- [DIRECTIONS]
From the entries that follow, pick out all lines holding "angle".

- [EXERCISE DATA]
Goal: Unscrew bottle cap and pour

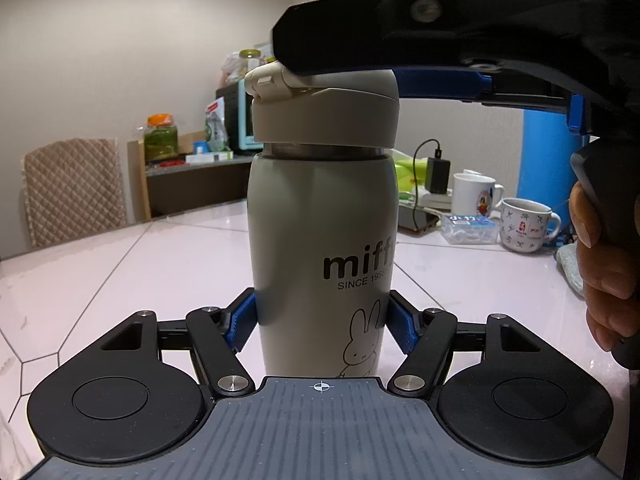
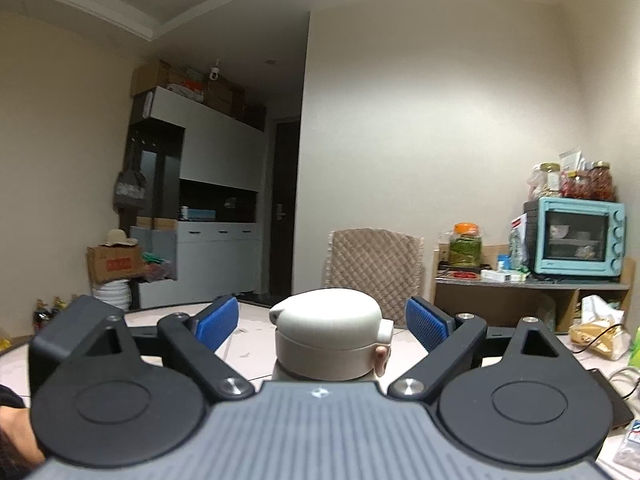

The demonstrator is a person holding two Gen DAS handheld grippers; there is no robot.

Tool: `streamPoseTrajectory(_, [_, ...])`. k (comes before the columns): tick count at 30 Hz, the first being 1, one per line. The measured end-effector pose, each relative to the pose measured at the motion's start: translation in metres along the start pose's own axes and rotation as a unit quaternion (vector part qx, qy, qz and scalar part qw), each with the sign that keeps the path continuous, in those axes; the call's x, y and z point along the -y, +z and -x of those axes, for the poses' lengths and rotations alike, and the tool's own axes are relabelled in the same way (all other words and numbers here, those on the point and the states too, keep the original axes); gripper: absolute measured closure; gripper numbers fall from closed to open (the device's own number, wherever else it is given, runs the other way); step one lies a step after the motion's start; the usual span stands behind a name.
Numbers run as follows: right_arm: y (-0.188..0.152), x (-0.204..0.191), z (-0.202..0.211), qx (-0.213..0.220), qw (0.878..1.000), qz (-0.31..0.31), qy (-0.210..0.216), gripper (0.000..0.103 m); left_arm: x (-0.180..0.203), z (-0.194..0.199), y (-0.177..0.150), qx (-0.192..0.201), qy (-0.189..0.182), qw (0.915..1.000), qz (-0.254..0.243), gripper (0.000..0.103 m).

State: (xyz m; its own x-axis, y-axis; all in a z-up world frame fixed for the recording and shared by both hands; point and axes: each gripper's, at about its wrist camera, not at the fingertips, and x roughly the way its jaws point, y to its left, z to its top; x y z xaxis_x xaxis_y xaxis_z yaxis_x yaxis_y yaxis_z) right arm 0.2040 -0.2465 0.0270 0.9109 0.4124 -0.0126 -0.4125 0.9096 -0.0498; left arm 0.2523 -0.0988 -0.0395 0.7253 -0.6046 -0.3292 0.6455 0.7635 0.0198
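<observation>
Now the left tool point(image 1: 322, 322) clamps the bottle point(image 1: 320, 240) upright on the table point(image 1: 120, 264). Right tool point(image 2: 322, 322) is spread around the cap point(image 2: 330, 332), pads apart from it at 3 and 9 o'clock

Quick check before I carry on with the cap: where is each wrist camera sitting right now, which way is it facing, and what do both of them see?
Left wrist: sits low on the left gripper, facing the upright bottle clamped between its blue pads; the right gripper and a hand show at upper right.
Right wrist: sits on the right gripper, level with the cap, facing the room; pads stand apart on either side of the cap.
Shared: the cap, padded chair, blue oven.
</observation>
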Motion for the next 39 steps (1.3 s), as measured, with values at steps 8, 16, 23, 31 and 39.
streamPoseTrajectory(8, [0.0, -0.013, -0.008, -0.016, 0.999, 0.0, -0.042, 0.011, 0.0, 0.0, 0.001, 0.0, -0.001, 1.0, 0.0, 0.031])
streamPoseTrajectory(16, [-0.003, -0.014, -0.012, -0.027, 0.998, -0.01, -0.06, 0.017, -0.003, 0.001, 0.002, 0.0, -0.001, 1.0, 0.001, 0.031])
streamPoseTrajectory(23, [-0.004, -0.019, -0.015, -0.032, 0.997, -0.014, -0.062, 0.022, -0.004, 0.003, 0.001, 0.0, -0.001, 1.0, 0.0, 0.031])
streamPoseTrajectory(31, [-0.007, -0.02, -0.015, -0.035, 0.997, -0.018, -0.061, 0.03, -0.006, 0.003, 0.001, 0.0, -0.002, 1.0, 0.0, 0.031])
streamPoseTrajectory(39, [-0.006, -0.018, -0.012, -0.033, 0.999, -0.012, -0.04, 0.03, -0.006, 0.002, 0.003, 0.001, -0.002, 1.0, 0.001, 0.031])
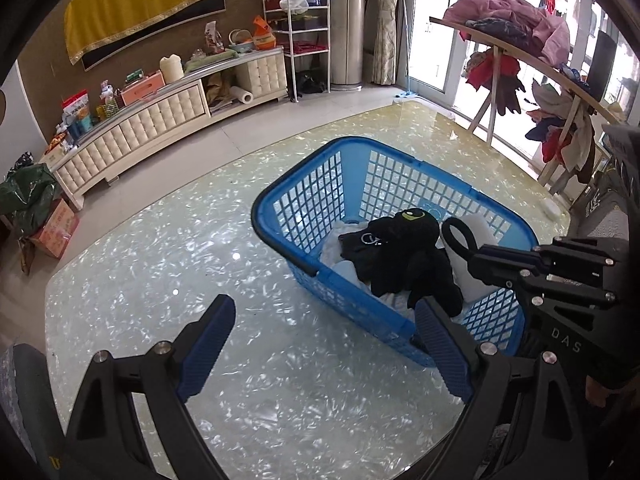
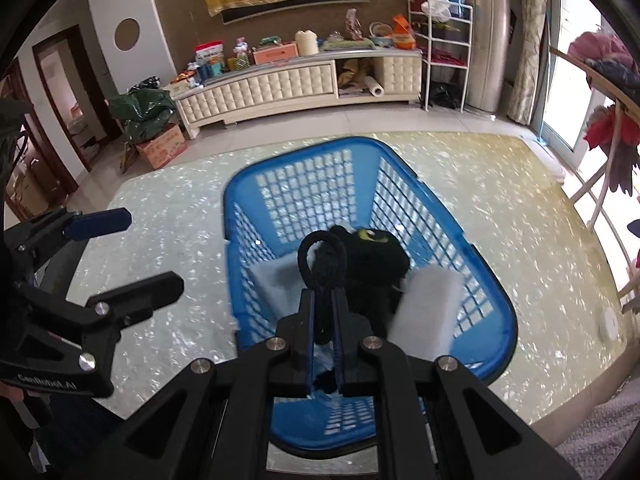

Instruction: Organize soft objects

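A blue plastic basket point(image 1: 400, 160) point(image 2: 492, 280) stands on a glossy pearl-patterned table point(image 1: 200, 248) point(image 2: 180, 216). Inside lie a black plush toy with a green eye point(image 1: 404, 256) point(image 2: 372, 256) and white foam pads point(image 2: 428, 308) point(image 1: 476, 224). My right gripper point(image 2: 323, 300) point(image 1: 480, 258) is shut on a black loop point(image 2: 322, 258) point(image 1: 460, 236), which hangs over the basket. My left gripper point(image 1: 324, 320) point(image 2: 132, 248) is open and empty at the basket's near left corner.
A cream TV cabinet point(image 1: 160, 120) point(image 2: 296, 80) with clutter stands at the back. A white wire shelf point(image 1: 308, 36) and a wooden rack hung with clothes point(image 1: 516, 52) stand near the windows. A green bag and carton point(image 2: 152, 128) sit on the floor.
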`<state>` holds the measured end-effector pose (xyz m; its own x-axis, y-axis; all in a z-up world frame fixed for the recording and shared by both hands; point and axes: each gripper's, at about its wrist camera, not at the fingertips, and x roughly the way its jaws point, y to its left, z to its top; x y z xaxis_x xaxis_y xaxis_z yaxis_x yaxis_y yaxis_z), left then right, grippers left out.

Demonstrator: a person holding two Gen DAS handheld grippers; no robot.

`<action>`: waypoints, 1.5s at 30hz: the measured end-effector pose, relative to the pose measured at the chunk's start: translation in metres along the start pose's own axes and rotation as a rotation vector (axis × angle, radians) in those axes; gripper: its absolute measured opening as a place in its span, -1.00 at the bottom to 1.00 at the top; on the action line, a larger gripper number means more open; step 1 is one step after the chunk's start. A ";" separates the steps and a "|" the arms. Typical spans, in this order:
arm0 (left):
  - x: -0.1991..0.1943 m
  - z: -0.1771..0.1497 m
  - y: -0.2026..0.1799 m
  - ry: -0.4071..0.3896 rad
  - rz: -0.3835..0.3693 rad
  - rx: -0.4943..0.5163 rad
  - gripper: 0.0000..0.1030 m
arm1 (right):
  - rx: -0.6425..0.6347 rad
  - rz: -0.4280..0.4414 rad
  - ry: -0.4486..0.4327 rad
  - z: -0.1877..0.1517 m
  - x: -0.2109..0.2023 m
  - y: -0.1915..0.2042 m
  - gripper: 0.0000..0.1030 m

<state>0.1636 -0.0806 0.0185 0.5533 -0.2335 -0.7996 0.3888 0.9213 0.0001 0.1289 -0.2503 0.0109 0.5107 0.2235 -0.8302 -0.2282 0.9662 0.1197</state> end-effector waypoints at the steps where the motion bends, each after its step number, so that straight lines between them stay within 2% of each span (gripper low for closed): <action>1: 0.001 0.001 -0.001 0.002 -0.002 -0.001 0.76 | 0.006 -0.003 0.008 0.000 0.003 -0.002 -0.87; 13: 0.020 0.008 -0.015 0.032 -0.016 0.012 0.76 | 0.049 -0.023 0.079 -0.009 0.011 -0.018 -0.85; 16: 0.021 0.007 -0.016 0.036 -0.022 0.018 0.76 | 0.038 -0.028 0.080 -0.013 0.007 -0.019 -0.75; 21: 0.019 0.005 -0.016 0.029 -0.039 0.018 0.76 | 0.019 -0.059 0.073 -0.015 0.001 -0.014 -0.19; 23: 0.017 0.004 -0.016 0.023 -0.034 0.022 0.76 | 0.022 -0.070 0.066 -0.015 -0.002 -0.016 -0.12; 27: 0.013 0.001 -0.014 0.017 -0.044 0.014 0.75 | 0.028 -0.081 0.043 -0.016 -0.009 -0.018 0.31; 33: 0.003 -0.003 -0.008 0.000 -0.049 -0.007 0.76 | 0.027 -0.060 0.014 -0.013 -0.014 -0.015 0.72; 41: -0.019 -0.012 0.005 -0.051 -0.036 -0.050 0.76 | 0.034 -0.050 -0.038 -0.011 -0.020 -0.003 0.97; 45: -0.034 -0.016 0.013 -0.091 -0.025 -0.072 0.75 | 0.030 -0.039 -0.085 -0.009 -0.029 0.005 0.99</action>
<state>0.1377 -0.0560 0.0364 0.6100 -0.2809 -0.7410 0.3511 0.9341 -0.0651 0.1055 -0.2535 0.0305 0.5876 0.1942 -0.7855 -0.1823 0.9776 0.1053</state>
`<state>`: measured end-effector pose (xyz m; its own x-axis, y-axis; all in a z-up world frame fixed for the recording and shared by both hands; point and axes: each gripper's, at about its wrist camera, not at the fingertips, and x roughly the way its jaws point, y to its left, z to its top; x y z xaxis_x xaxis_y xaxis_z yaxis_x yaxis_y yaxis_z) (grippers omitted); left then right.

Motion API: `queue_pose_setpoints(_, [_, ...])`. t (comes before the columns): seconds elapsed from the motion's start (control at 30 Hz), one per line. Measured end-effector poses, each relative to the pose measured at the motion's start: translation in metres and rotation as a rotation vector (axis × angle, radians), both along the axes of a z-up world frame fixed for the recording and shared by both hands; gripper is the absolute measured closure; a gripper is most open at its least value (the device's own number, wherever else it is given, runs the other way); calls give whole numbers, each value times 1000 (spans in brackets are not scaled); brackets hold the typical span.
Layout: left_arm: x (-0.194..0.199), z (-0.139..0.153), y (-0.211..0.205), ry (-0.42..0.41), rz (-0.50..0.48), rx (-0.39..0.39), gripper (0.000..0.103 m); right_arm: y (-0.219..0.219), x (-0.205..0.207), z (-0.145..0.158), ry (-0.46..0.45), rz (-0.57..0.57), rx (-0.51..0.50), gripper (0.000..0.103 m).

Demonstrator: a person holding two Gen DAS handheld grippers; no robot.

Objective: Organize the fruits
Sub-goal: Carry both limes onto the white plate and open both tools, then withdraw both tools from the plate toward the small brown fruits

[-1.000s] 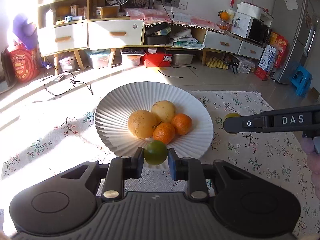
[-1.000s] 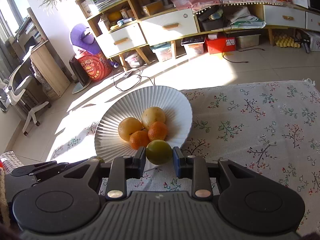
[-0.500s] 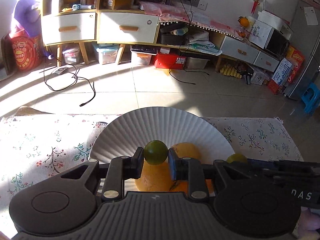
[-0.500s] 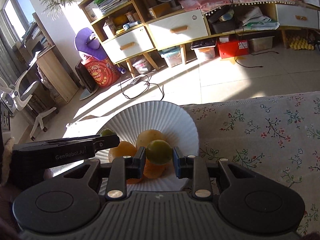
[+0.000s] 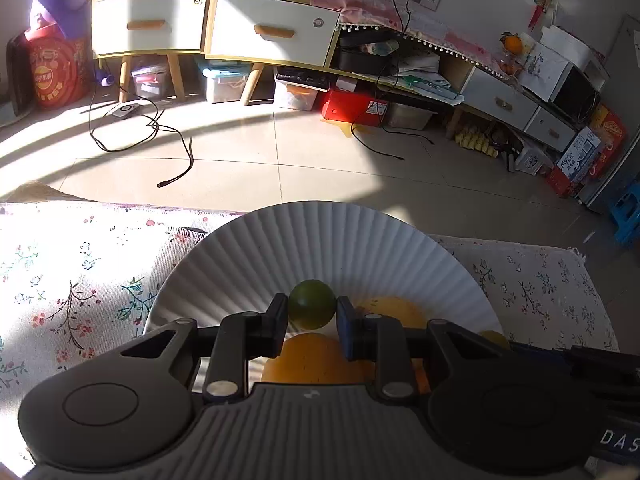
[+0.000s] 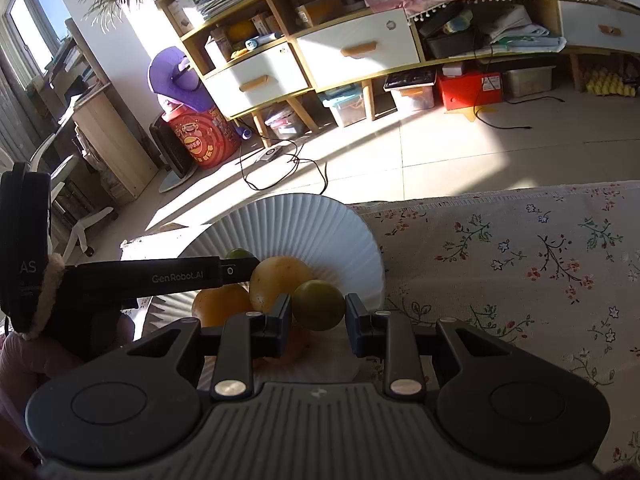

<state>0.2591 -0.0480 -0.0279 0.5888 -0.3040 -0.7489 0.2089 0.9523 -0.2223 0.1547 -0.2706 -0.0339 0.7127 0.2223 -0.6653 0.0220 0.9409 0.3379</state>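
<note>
My left gripper (image 5: 312, 316) is shut on a green lime (image 5: 311, 303) and holds it over the middle of the white ribbed plate (image 5: 320, 240). Yellow-orange fruits (image 5: 316, 360) lie in the plate under the fingers. My right gripper (image 6: 318, 318) is shut on a second green lime (image 6: 319, 304) over the plate's near right part (image 6: 304, 224). In the right wrist view the left gripper (image 6: 236, 265) reaches in from the left above a yellow fruit (image 6: 280, 280) and an orange one (image 6: 220, 308).
The plate sits on a floral tablecloth (image 6: 520, 264) at the table's far edge. Beyond lies a tiled floor (image 5: 280, 160) with cables, drawers and shelves. The right gripper's body (image 5: 580, 364) crosses the left wrist view at lower right.
Both grippers moved forward over the plate, each still holding its lime. The plate now fills the space just under the fingers in both views.
</note>
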Motion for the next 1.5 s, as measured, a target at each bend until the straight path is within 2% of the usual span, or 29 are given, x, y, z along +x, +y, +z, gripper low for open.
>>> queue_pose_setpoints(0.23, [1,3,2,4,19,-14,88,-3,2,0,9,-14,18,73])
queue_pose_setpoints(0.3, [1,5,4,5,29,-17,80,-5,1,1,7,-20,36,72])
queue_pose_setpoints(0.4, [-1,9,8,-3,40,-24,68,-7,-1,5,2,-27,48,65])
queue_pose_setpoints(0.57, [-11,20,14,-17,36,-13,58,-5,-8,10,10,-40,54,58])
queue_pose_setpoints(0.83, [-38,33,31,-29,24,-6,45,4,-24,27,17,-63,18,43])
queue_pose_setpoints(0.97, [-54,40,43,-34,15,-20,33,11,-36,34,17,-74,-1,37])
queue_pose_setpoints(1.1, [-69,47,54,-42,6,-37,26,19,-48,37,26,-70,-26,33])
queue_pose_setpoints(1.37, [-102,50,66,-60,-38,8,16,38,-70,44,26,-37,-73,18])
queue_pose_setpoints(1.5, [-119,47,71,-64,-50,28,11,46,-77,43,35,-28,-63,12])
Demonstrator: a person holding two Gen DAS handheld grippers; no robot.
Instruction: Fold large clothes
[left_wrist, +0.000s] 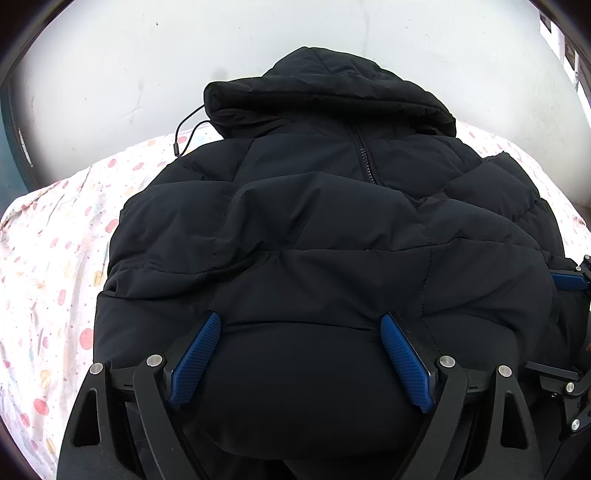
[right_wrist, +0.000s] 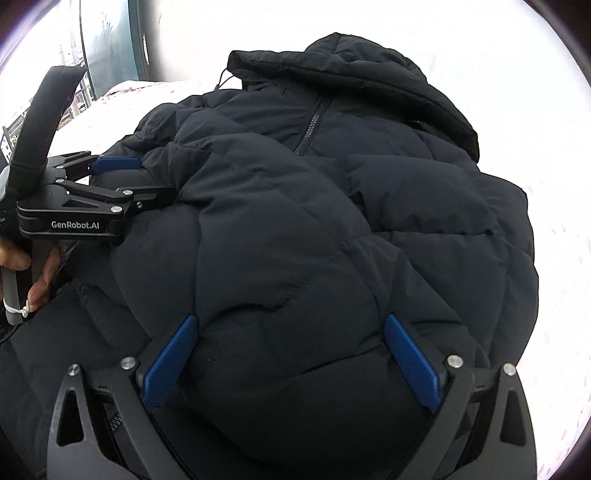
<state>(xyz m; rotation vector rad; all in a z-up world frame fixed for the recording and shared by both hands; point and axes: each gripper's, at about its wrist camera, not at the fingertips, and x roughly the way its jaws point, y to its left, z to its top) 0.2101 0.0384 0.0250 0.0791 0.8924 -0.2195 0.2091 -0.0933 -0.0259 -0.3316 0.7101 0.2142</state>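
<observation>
1. Across a bed, on a spotted sheet (left_wrist: 55, 258), lies a black padded jacket (left_wrist: 314, 229), front up, hood (left_wrist: 325, 92) at the far end by a pale wall (left_wrist: 147, 55).
2. It looks bulky, soft and springy, probably light, with a smooth shell that may slip; the near hem or a quilted seam seems the surest place to pinch.
3. Left gripper (left_wrist: 301, 332) rests at the near hem with jaws spread wide, fabric bulging between them (nothing pinched).
4. Right gripper (right_wrist: 290, 332) likewise sits wide apart over the padding.

"GenRobot.AI" on left gripper (right_wrist: 155, 177) body
</observation>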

- [EXERCISE OUTPUT]
`<action>`: waypoints, 1.5s at 30hz: the measured end-effector pose, relative to the pose measured at the chunk's start: translation in metres along the start pose's own axes and rotation as a rotation vector (axis × angle, radians) in those axes; gripper: its absolute measured opening as a place in its span, -1.00 at the bottom to 1.00 at the top; on the action line, a larger gripper number means more open; step 1 is one step after the chunk's start. A ";" separates the steps and a "|" the arms. Typical spans, in this order:
Motion API: `queue_pose_setpoints(_, [_, ...])`. t (comes before the columns): seconds elapsed from the motion's start (control at 30 Hz), one per line. Measured end-effector poses, each relative to the pose measured at the motion's start: translation in metres and rotation as a rotation vector (axis × angle, radians), both along the axes of a z-up world frame fixed for the recording and shared by both hands; gripper is the absolute measured closure; a gripper is most open at its least value (the device's own number, wherever else it is given, runs the other way); calls give whole numbers, each value times 1000 (spans in brackets are not scaled); brackets hold the typical span.

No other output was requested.